Exercise requirements: Output the full listing again without altering anything.
(Records provided)
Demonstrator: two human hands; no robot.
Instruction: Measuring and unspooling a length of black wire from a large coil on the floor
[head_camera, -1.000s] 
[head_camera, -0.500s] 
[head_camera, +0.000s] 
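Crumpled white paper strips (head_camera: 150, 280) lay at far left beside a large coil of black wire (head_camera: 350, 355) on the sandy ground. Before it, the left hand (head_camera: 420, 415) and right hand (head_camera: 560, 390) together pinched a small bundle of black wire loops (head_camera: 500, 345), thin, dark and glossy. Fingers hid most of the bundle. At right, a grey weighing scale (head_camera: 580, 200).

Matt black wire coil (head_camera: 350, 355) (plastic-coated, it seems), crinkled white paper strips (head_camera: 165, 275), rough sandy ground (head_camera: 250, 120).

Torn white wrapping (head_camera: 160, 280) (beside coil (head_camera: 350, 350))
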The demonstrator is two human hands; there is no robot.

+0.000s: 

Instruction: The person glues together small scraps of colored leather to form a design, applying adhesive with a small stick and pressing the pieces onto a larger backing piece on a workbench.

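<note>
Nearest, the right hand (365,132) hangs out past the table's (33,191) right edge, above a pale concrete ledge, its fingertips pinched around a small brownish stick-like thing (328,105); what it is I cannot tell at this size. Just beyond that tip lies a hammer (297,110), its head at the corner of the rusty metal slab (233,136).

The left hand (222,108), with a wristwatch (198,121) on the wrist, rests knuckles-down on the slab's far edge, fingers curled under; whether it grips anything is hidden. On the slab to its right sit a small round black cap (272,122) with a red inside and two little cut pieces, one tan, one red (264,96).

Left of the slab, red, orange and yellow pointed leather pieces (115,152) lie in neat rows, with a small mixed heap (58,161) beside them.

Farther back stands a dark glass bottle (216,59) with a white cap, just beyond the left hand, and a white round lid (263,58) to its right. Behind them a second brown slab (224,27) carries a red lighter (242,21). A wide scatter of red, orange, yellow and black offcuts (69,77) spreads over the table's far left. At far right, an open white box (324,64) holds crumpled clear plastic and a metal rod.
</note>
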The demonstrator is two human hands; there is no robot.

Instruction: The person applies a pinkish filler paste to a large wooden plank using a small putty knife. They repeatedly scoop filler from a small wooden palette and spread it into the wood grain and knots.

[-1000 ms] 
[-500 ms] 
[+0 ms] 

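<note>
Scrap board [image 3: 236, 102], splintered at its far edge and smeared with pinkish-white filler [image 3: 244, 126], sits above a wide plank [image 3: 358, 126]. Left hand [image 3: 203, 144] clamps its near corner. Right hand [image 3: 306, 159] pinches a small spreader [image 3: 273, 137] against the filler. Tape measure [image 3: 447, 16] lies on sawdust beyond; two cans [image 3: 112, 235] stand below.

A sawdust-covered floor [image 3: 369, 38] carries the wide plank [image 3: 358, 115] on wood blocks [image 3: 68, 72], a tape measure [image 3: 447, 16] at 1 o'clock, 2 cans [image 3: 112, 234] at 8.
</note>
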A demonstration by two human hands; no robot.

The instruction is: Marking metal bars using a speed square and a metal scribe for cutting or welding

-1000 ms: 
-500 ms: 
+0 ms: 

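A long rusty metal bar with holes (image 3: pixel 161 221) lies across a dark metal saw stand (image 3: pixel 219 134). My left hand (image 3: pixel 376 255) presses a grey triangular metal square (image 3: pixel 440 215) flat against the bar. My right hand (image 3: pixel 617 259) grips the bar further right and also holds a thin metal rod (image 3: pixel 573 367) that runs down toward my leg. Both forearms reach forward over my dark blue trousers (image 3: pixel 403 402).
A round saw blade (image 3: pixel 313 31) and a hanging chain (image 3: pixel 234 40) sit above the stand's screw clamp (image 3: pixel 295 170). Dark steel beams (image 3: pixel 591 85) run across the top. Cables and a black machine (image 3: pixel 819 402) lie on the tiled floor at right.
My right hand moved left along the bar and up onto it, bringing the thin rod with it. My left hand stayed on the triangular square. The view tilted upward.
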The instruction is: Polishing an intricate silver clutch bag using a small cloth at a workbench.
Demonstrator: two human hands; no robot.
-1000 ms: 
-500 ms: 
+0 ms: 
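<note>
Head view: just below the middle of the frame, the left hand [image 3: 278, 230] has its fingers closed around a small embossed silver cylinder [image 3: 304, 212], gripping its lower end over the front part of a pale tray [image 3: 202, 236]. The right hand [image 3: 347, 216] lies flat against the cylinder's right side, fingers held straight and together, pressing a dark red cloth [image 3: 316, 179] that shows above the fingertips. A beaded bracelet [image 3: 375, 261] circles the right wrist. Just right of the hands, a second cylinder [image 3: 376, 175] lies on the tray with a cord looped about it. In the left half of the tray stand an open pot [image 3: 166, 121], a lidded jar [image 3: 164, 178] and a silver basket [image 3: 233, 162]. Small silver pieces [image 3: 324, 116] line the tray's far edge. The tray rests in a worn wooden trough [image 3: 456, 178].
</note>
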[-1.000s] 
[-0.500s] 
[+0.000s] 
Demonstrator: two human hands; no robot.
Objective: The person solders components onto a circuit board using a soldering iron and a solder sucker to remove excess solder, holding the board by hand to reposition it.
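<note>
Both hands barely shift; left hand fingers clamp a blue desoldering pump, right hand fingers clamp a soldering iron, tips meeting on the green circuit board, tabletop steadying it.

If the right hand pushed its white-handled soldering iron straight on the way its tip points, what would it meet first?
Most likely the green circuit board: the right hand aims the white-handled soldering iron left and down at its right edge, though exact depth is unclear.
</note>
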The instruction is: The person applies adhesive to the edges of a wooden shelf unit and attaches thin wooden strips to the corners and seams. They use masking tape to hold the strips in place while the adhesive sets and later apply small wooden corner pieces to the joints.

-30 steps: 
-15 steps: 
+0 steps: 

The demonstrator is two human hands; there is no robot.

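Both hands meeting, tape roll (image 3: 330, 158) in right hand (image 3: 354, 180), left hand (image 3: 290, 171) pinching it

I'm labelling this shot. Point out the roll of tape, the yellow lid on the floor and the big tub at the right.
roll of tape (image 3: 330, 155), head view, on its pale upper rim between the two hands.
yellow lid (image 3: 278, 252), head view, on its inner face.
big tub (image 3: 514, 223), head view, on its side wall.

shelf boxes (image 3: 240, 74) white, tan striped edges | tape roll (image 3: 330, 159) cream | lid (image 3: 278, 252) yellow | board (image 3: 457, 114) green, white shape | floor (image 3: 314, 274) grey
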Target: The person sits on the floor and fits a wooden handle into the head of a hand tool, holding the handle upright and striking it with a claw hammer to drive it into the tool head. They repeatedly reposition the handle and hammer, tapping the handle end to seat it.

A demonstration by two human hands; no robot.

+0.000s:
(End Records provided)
Answer to the exercise:
Demonstrator: two human hands; no robot.
Instruction: Measuring and unspooling a length of black wire from a large coil on the floor
[head_camera, -1.000s] 
[head_camera, -0.500s] 
[head_camera, +0.000s] 
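Crumpled white paper strips (head_camera: 150, 280) lay at far left beside a large coil of black wire (head_camera: 350, 355) on the sandy ground. Before it, the left hand (head_camera: 420, 415) and right hand (head_camera: 560, 390) together pinched a small bundle of black wire loops (head_camera: 500, 345), thin, dark and glossy. Fingers hid most of the bundle. At right, a grey weighing scale (head_camera: 580, 200).

Matt black wire coil (head_camera: 350, 355) (plastic-coated, it seems), crinkled white paper strips (head_camera: 165, 275), rough sandy ground (head_camera: 250, 120).

Torn white wrapping (head_camera: 160, 280) (beside coil (head_camera: 350, 350))
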The demonstrator is two human hands; there is no robot.

+0.000s: 

Instruction: The person glues together small scraps of colored leather to form a design, applying adhesive with a small stick and pressing the pieces onto a larger backing piece on a workbench.

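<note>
Nearest, the right hand (365,132) hangs out past the table's (33,191) right edge, above a pale concrete ledge, its fingertips pinched around a small brownish stick-like thing (328,105); what it is I cannot tell at this size. Just beyond that tip lies a hammer (297,110), its head at the corner of the rusty metal slab (233,136).

The left hand (222,108), with a wristwatch (198,121) on the wrist, rests knuckles-down on the slab's far edge, fingers curled under; whether it grips anything is hidden. On the slab to its right sit a small round black cap (272,122) with a red inside and two little cut pieces, one tan, one red (264,96).

Left of the slab, red, orange and yellow pointed leather pieces (115,152) lie in neat rows, with a small mixed heap (58,161) beside them.

Farther back stands a dark glass bottle (216,59) with a white cap, just beyond the left hand, and a white round lid (263,58) to its right. Behind them a second brown slab (224,27) carries a red lighter (242,21). A wide scatter of red, orange, yellow and black offcuts (69,77) spreads over the table's far left. At far right, an open white box (324,64) holds crumpled clear plastic and a metal rod.
</note>
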The demonstrator is two human hands; there is no robot.

Instruction: The person applies a pinkish filler paste to a large wooden plank using a small putty knife. They repeatedly scoop filler from a small wooden palette and spread it into the wood grain and knots.

[-1000 ms] 
[-500 ms] 
[+0 ms] 

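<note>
Scrap board [image 3: 236, 102], splintered at its far edge and smeared with pinkish-white filler [image 3: 244, 126], sits above a wide plank [image 3: 358, 126]. Left hand [image 3: 203, 144] clamps its near corner. Right hand [image 3: 306, 159] pinches a small spreader [image 3: 273, 137] against the filler. Tape measure [image 3: 447, 16] lies on sawdust beyond; two cans [image 3: 112, 235] stand below.

A sawdust-covered floor [image 3: 369, 38] carries the wide plank [image 3: 358, 115] on wood blocks [image 3: 68, 72], a tape measure [image 3: 447, 16] at 1 o'clock, 2 cans [image 3: 112, 234] at 8.
</note>
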A demonstration by two human hands; no robot.

The instruction is: Marking metal bars using a speed square and a metal scribe for cutting or welding

-1000 ms: 
-500 ms: 
+0 ms: 

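A long rusty metal bar with holes (image 3: pixel 161 221) lies across a dark metal saw stand (image 3: pixel 219 134). My left hand (image 3: pixel 376 255) presses a grey triangular metal square (image 3: pixel 440 215) flat against the bar. My right hand (image 3: pixel 617 259) grips the bar further right and also holds a thin metal rod (image 3: pixel 573 367) that runs down toward my leg. Both forearms reach forward over my dark blue trousers (image 3: pixel 403 402).
A round saw blade (image 3: pixel 313 31) and a hanging chain (image 3: pixel 234 40) sit above the stand's screw clamp (image 3: pixel 295 170). Dark steel beams (image 3: pixel 591 85) run across the top. Cables and a black machine (image 3: pixel 819 402) lie on the tiled floor at right.
My right hand moved left along the bar and up onto it, bringing the thin rod with it. My left hand stayed on the triangular square. The view tilted upward.
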The instruction is: Polishing an intricate silver clutch bag using a small cloth at a workbench.
Demonstrator: two human hands; no robot.
-1000 ms: 
-500 ms: 
+0 ms: 
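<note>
Head view: just below the middle of the frame, the left hand [image 3: 278, 230] has its fingers closed around a small embossed silver cylinder [image 3: 304, 212], gripping its lower end over the front part of a pale tray [image 3: 202, 236]. The right hand [image 3: 347, 216] lies flat against the cylinder's right side, fingers held straight and together, pressing a dark red cloth [image 3: 316, 179] that shows above the fingertips. A beaded bracelet [image 3: 375, 261] circles the right wrist. Just right of the hands, a second cylinder [image 3: 376, 175] lies on the tray with a cord looped about it. In the left half of the tray stand an open pot [image 3: 166, 121], a lidded jar [image 3: 164, 178] and a silver basket [image 3: 233, 162]. Small silver pieces [image 3: 324, 116] line the tray's far edge. The tray rests in a worn wooden trough [image 3: 456, 178].
</note>
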[-1.000s] 
[-0.500s] 
[+0.000s] 
Demonstrator: two human hands; no robot.
Objective: The person solders components onto a circuit board using a soldering iron and a solder sucker to remove excess solder, holding the board by hand to reposition it.
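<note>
Both hands barely shift; left hand fingers clamp a blue desoldering pump, right hand fingers clamp a soldering iron, tips meeting on the green circuit board, tabletop steadying it.

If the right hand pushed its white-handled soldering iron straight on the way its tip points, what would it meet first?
Most likely the green circuit board: the right hand aims the white-handled soldering iron left and down at its right edge, though exact depth is unclear.
</note>
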The instruction is: The person applies adhesive to the edges of a wooden shelf unit and attaches thin wooden strips to the corners and seams. They use masking tape to hold the strips in place while the adhesive sets and later apply small wooden corner pieces to the joints.

-30 steps: 
-15 steps: 
+0 steps: 

The demonstrator is two human hands; there is no robot.

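Both hands meeting, tape roll (image 3: 330, 158) in right hand (image 3: 354, 180), left hand (image 3: 290, 171) pinching it

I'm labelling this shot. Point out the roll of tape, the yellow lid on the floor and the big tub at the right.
roll of tape (image 3: 330, 155), head view, on its pale upper rim between the two hands.
yellow lid (image 3: 278, 252), head view, on its inner face.
big tub (image 3: 514, 223), head view, on its side wall.

shelf boxes (image 3: 240, 74) white, tan striped edges | tape roll (image 3: 330, 159) cream | lid (image 3: 278, 252) yellow | board (image 3: 457, 114) green, white shape | floor (image 3: 314, 274) grey
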Target: The person sits on the floor and fits a wooden handle into the head of a hand tool, holding the handle upright and striking it with a claw hammer to drive it into the tool head. They repeatedly reposition the handle and hammer, tapping the handle end to seat it.

A demonstration by two human hands; no robot.

+0.000s:

No further output is needed.